▶ [ABOUT THIS TASK] Output only the lines below that start at the line containing "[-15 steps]" and end at the line containing "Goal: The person", with both ends kept.

▶ [STORED DATA]
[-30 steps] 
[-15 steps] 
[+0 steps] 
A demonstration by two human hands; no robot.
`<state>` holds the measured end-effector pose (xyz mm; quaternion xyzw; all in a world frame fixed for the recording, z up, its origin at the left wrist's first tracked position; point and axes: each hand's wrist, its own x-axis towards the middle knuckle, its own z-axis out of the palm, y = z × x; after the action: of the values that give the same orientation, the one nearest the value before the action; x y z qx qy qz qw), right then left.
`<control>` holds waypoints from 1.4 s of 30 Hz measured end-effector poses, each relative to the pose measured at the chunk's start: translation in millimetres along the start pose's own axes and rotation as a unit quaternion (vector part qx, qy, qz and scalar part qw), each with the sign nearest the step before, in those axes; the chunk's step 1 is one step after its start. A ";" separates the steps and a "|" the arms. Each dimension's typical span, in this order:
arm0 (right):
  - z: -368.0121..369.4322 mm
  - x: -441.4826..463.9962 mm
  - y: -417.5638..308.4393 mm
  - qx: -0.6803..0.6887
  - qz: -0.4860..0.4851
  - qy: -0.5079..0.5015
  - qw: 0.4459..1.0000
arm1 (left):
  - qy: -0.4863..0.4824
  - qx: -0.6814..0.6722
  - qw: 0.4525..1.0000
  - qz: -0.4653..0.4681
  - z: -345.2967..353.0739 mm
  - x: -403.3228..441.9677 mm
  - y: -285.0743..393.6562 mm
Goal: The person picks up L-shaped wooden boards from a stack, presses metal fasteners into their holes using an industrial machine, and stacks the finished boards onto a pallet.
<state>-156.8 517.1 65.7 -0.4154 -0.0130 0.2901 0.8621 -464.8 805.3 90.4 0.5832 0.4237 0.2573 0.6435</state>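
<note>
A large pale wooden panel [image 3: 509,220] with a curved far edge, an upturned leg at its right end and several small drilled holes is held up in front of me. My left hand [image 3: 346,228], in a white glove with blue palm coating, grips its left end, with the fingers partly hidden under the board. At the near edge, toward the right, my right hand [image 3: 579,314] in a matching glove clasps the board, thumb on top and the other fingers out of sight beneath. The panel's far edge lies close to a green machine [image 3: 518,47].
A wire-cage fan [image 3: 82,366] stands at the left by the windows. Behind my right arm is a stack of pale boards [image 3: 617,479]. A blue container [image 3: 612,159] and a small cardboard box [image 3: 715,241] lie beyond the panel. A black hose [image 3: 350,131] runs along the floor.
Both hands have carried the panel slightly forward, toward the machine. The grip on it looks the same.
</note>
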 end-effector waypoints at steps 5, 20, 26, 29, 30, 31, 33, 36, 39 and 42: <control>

▶ [PROBLEM SOLUTION]
[-15 steps] 
[+0 steps] 
A demonstration by two human hands; no robot.
`<state>` holds the measured end-effector pose (xyz mm; quaternion xyzw; all in a world frame fixed for the recording, z up, its origin at the left wrist's first tracked position; point and axes: each hand's wrist, its own x-axis towards the middle knuckle, its own z-axis out of the palm, y = z × x; after the action: of the values that give the same orientation, the one nearest the value before the action; x y z qx qy qz qw), right then left.
`<control>` holds waypoints from 1.4 s of 30 Hz measured end-effector poses, each relative to the pose measured at the chunk's start: translation in millimetres along the start pose's own axes and rotation as a unit quaternion (vector part qx, qy, qz and scalar part qw), each with the sign nearest the step before, in those axes; the chunk's step 1 is one step after its start. A ";" separates the steps and a "|" the arms. Each dimension's typical span, in this order:
arm0 (right):
  - z: -368.0121..369.4322 mm
  - x: -441.4826..463.9962 mm
  - y: -417.5638..308.4393 mm
  - qx: -0.6803..0.6887
  - qz: -0.4860..0.4851
  - qy: -0.5079..0.5015
  - qw: 0.4459..1.0000
arm1 (left):
  - qy: -0.4863..0.4824
  - qx: -0.6814..0.6722
  - qw: 0.4525..1.0000
  - qz: -0.4653..0.4681
  - z: -345.2967..353.0739 mm
  - x: -403.3228..441.9677 mm
  - y: -285.0743..393.6562 mm
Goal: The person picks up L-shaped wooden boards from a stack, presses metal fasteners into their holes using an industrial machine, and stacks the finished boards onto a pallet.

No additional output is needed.